Sexual harassment lawsuits have increased the awareness of the problem without significantly preventing further occurrences of sexual harassment. The most effective way to check the prevalence of sexual harassment is schools is to normalize the conversation surrounding the topic so that teenagers are able to participate freely in the conversation. Abstract curriculum learning of sexuality only serves to inform students of the bodily changes occurring during their adolescent period and does not give them a remedy advice on how to respond when they are victims of behaviours associated with adolescents.
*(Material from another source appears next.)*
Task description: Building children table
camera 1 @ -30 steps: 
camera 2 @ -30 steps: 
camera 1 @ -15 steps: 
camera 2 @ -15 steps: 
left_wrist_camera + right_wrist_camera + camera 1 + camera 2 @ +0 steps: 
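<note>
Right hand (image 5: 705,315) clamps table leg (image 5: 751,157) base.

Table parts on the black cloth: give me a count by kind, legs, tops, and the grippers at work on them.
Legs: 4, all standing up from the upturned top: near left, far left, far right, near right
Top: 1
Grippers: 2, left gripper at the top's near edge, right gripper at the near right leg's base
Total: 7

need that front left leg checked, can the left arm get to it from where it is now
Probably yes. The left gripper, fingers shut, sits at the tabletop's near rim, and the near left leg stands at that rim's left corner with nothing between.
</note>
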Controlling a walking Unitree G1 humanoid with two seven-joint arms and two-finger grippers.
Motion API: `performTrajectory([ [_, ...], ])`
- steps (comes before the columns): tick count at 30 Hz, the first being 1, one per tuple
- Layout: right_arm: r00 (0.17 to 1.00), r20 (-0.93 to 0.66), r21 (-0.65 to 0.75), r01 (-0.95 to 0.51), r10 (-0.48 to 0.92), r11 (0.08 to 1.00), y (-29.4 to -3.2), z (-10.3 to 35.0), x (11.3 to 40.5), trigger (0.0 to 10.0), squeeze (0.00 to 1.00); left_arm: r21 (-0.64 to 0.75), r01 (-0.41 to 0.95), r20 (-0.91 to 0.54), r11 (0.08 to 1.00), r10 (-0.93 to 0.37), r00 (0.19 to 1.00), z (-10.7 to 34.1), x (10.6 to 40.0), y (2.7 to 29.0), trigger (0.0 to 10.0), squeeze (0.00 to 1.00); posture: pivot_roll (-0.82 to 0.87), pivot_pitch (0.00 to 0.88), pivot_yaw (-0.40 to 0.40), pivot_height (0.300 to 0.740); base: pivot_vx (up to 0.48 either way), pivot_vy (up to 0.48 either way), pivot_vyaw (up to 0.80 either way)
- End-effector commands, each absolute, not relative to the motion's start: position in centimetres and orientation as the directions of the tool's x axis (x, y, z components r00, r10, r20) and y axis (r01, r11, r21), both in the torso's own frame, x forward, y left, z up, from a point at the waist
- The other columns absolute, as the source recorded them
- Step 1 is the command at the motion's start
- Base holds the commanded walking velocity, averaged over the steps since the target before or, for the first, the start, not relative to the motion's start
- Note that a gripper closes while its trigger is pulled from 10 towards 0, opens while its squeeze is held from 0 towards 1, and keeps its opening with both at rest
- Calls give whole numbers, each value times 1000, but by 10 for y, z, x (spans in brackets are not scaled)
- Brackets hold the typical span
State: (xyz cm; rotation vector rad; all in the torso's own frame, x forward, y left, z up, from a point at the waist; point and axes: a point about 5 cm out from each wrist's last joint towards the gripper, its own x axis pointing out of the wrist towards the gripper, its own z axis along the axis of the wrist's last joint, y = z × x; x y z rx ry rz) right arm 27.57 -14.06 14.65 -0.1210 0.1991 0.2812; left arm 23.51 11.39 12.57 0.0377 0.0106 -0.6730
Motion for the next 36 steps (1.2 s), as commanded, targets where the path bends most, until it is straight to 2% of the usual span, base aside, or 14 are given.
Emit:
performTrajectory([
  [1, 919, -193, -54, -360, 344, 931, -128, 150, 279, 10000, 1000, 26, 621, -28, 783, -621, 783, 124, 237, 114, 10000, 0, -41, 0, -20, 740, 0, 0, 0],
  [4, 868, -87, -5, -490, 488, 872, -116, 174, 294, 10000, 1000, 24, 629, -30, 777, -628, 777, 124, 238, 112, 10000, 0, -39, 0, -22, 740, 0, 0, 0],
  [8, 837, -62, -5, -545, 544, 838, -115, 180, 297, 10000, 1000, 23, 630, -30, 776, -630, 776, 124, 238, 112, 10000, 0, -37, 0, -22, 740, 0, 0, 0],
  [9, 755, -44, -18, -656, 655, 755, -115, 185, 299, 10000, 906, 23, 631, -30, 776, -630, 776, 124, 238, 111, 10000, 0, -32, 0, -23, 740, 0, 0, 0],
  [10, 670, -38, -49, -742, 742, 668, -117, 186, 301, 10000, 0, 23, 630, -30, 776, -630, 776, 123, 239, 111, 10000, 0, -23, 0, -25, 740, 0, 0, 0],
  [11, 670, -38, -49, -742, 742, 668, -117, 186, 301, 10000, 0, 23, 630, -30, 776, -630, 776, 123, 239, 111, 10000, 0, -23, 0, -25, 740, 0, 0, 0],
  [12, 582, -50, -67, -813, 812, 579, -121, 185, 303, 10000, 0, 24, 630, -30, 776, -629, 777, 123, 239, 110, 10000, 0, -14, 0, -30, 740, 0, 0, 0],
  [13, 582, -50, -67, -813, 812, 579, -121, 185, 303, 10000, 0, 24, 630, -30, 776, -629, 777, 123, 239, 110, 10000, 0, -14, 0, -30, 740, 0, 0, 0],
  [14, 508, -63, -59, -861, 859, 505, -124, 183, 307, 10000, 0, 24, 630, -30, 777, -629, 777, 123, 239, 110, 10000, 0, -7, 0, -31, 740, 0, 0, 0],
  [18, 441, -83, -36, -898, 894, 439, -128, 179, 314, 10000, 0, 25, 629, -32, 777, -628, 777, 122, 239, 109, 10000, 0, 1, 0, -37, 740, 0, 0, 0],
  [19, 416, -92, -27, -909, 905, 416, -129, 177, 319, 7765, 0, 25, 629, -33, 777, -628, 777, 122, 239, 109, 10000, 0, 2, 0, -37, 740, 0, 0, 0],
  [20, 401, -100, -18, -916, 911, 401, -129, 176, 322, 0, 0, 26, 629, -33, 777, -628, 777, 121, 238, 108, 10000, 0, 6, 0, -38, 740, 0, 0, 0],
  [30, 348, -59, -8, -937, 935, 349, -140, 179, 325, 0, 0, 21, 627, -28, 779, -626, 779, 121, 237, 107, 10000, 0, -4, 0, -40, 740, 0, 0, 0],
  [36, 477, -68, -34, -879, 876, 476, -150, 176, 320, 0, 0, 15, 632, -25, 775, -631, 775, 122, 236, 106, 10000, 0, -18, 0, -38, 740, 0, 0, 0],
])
Stein (1995) has recognized that disciplinary measures and lawsuits serve little to prevent further cases of sexual harassment in schools. The author suggests that proper material that age appropriate and sequential should be incorporated into the curriculums of respective schools as well as discussions about sexuality and sexual harassment. As explained earlier in this paper, peers forms the second most trusted source of sex education for teenagers after their parents. This paper has shown that adults and peer educators are not favoured as the preferred authority to report cases of teenage sexual harassment because they are less likely to act in favour of the victim. Teenagers are left to depend on their peers who might also be victims for emotional support after they suffer sexual harassment attacks.
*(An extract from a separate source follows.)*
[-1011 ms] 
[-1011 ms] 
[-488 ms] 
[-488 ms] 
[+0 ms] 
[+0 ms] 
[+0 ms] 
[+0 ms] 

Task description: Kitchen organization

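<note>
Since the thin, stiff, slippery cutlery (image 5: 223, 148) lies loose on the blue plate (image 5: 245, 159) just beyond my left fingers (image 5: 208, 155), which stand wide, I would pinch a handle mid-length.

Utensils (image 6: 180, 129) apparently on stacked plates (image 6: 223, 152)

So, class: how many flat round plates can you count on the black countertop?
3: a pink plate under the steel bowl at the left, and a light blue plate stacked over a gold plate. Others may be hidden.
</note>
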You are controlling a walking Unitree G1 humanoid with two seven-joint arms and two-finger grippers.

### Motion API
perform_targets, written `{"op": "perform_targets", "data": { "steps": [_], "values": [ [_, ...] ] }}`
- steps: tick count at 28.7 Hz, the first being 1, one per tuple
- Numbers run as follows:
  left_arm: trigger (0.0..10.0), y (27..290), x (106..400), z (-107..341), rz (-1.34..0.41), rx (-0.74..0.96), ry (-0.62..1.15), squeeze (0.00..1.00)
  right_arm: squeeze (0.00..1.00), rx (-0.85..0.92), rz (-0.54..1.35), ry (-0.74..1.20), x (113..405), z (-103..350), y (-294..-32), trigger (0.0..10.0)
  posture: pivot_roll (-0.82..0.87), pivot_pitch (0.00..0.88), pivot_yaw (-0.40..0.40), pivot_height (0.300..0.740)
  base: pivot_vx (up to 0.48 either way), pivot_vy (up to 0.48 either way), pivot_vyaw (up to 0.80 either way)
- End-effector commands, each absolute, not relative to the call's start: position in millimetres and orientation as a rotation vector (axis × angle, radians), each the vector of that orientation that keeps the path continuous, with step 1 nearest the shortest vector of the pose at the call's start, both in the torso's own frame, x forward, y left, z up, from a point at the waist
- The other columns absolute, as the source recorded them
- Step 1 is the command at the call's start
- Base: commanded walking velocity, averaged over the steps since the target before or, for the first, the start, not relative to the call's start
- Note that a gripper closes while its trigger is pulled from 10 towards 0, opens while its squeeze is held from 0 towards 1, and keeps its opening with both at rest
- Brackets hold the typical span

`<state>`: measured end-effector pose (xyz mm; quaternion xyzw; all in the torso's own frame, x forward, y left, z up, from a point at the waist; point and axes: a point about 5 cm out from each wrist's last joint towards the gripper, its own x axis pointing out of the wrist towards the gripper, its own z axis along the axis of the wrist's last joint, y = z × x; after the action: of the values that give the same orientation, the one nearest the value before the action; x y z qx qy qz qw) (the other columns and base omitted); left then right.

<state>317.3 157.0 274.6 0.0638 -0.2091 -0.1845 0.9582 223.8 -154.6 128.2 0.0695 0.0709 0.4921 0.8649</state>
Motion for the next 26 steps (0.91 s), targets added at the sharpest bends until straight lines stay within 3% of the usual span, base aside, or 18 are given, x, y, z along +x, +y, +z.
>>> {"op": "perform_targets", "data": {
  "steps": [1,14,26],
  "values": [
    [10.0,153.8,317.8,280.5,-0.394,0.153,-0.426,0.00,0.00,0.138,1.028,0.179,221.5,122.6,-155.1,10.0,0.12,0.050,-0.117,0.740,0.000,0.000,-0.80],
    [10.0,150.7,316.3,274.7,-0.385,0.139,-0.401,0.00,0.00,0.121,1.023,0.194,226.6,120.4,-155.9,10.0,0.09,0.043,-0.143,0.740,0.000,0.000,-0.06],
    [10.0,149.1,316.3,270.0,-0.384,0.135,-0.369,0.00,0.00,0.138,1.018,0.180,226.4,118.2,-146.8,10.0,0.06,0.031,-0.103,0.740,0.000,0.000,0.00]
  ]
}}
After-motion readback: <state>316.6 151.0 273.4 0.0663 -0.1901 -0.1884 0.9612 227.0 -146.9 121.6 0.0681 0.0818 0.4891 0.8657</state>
Recommendations of Dealing with the Vice
In order for a strategy to be effective in curbing sexual harassment incidences in schools, it must be structured in a form that allows teenagers to learn and teach their peers. The initiative should also be proactive in coming up with solutions and learning material instead of reacting to reported cases of sexual harassment. Sexual harassment happens in public and therefore shapes up the school environment affecting those observing as well as those being harassed and those harassing others. Teachers and other adults need to initiate behavioural changes that demonstrate the responsibility of teenagers as moral individuals. When teenagers become morally aware of their environment, they are in a position to speak up against incidences that they would not want to happen to them such as sexual harassment. Students need to be taught how to be proactive in intervening when they witness sexual harassment cases. Instead of being spectators too afraid to get involved, teenagers in schools must be empowered to see sexual harassment for what it is; an injustice that is punishable (Roleff, 2001).
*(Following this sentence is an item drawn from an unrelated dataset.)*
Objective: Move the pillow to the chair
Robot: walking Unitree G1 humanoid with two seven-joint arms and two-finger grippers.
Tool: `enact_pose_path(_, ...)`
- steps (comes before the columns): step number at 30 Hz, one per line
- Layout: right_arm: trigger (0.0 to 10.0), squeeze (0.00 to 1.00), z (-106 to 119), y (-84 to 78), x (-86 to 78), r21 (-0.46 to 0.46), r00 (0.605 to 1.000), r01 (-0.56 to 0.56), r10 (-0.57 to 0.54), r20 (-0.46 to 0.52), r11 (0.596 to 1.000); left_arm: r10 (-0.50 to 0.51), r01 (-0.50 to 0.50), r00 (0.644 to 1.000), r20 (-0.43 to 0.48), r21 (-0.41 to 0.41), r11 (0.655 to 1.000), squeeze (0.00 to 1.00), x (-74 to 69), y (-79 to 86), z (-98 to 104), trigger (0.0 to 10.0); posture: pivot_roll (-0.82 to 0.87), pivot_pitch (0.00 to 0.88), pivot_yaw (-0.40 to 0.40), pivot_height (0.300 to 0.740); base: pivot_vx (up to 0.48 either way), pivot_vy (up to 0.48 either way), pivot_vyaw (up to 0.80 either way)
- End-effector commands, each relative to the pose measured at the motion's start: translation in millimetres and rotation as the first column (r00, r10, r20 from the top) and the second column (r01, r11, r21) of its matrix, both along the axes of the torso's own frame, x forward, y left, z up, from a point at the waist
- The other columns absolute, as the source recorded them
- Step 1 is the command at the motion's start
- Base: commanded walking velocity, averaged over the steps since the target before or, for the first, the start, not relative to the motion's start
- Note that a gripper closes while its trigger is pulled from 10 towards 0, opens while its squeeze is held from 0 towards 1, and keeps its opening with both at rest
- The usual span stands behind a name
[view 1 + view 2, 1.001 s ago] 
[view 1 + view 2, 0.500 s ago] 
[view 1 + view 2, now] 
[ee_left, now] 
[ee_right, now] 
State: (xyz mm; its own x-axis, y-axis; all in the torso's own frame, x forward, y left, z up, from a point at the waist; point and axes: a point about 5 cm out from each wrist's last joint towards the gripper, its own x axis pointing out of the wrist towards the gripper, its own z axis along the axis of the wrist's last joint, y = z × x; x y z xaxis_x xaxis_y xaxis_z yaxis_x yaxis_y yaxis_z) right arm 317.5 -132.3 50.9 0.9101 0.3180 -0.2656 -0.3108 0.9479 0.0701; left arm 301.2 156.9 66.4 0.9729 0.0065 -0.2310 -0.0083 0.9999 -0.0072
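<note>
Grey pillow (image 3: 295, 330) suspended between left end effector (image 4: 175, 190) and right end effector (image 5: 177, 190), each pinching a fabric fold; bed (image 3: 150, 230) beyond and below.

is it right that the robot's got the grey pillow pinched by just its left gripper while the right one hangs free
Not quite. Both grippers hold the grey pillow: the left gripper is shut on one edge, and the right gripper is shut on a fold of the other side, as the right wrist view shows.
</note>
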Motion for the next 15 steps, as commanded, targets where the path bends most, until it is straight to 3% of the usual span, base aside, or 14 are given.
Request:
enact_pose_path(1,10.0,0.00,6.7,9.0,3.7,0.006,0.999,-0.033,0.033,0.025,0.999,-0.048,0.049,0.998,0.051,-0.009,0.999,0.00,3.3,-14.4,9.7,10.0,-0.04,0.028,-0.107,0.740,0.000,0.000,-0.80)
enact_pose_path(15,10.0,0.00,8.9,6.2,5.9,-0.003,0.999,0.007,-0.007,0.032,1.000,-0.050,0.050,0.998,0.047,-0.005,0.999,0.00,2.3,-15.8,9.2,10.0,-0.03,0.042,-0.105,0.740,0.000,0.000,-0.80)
Sexual harassment happens in all schools in the United States and awareness levels of this vice are rising because of public several lawsuits, unfortunately the curricula and school structures of most schools only allows student participation in school environment and policy as spectators (Stein, 1995). Gruber and Fineran (2008) reinforce the need for safer school environments for all students as an effective strategy to curtail sexual harassment cases. They argue that a limited focus on bullying among boys in schools that leaves out a focus on the victims and perpetrators of sexual violence as a different behaviour, fails to offer a conclusive solution to the provision of safe environment for all teenagers in schools U.S. schools. To address effectively sexual harassment, teenagers should be taught sexuality to improve their sexual decision-making ability. Sexuality education offers a holistic approach to sexual information, understanding attitudes attributed to sex as well as offering a broad examination of sexual issues (Greenberg, Bruess, & Conklin, 2011).